If someone is interested in a work-around would be:

<?php

namespace App\Model\Behavior;

use Cake\Event\Event;
use Cake\ORM\Association;
use Cake\ORM\Behavior;
use Cake\ORM\Table;
use Cake\Utility\Hash;

class PreserveNullBehavior extends Behavior
{
    /**
     * @param \Cake\Event\Event $event
     * @param \ArrayObject $data
     * @param \ArrayObject $options
     * @return void
     */
    public function beforeMarshal(Event $event, \ArrayObject $data, \ArrayObject $options)
    {
        $data = $this->_process($data, $this->_table);
    }

    /**
     * @param \ArrayObject|array $data
     * @param \Cake\ORM\Table $table
     * @return \ArrayObject|array
     */
    protected function _process($data, Table $table)
    {
        $associations = [];
        foreach ($table->associations() as $association) { /* @var $association \Cake\ORM\Association */
            $associations[$association->property()] = $association->name();
        }

        foreach ($data as $key => $value) {
            if (array_key_exists($key, $associations)) {
                $data[$key] = $this->_process($data[$key], $table->association($associations[$key])->target());
                continue;
            }
            $nullable = Hash::get((array)$table->schema()->column($key), 'null');
            if ($nullable !== true) {
                continue;
            }
            if (is_string($value) && $value === '') {
                $data[$key] = null;
            }
        }

        return $data;
    }
}

All 27 comments

I had this issue recently and I think we need a treatment of NULL vs '' (null string).

I am also in favour of the common case of a (truncated) string being empty resulting into NULL by default. If that's not BC both options could be supported and ''-string could then - for now - be the default - at least for nullable fields if not for any (However: saving ''-string to a non-nullable field out of the box, without setting some handling config sounds weird to me, too)

This is especially important with foreign keys (which are supposed to be nullable if optional), but also with string fields and alike.
If an empty string is posted one would want to have null here saved in most cases.
Otherwise you risk data inconsistency and false results on find().
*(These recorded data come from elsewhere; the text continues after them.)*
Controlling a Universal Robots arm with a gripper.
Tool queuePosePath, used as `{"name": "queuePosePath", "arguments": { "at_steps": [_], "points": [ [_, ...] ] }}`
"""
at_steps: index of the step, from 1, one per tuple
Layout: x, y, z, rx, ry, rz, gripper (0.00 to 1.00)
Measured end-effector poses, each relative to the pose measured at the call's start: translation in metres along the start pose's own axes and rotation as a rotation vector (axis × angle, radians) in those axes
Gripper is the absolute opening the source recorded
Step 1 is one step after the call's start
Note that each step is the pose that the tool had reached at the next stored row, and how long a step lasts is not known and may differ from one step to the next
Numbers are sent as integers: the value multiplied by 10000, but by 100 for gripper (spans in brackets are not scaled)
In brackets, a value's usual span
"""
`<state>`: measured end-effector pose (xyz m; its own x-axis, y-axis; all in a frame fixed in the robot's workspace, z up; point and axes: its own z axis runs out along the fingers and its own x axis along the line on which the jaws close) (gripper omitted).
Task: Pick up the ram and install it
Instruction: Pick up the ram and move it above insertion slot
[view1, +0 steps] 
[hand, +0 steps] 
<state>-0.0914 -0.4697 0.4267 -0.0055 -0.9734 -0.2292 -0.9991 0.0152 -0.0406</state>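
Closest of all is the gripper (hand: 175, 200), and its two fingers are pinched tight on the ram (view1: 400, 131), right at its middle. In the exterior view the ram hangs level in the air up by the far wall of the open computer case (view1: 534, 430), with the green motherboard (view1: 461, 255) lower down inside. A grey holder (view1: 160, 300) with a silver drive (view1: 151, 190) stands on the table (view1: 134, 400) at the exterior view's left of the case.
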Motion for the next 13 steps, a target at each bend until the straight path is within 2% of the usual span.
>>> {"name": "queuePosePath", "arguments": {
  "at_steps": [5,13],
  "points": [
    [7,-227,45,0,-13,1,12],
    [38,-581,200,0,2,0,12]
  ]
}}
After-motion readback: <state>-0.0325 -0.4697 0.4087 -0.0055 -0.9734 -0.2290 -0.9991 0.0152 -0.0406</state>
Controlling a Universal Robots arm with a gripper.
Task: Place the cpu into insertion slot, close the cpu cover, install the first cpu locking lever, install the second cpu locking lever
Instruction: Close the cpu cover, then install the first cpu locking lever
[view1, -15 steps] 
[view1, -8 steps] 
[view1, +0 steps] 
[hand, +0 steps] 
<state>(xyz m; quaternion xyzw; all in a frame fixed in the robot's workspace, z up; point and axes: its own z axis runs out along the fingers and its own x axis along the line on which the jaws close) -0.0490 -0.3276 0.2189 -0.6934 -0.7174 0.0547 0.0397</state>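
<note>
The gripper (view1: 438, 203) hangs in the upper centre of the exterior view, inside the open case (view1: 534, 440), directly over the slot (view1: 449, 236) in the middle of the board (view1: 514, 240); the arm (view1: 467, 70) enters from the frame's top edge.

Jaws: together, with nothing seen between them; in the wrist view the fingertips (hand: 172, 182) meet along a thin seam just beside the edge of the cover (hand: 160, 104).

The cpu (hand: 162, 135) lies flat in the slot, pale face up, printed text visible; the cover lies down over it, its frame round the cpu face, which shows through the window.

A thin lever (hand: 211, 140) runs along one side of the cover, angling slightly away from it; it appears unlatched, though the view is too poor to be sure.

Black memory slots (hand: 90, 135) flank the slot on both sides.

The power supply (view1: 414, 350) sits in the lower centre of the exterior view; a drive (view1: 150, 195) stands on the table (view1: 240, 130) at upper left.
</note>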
You either make it not nullable and can use != '' for checking (which I did in 2.x always), or you use null and IS/ISNOT null check.
But having to allow both means you will end up with both in your app (from different ways of input) - and as a consequence you have always conditions like where field != '' AND field IS NOT NULL etc.
if you ever forget to add both you miss out some records on finding, which introduces bugs.
I have seen so much of that error prone code everywhere in apps..

:+1: For a more core internal solution in the long run, but I am fine with any behavior opt-in for 3.3/3.4.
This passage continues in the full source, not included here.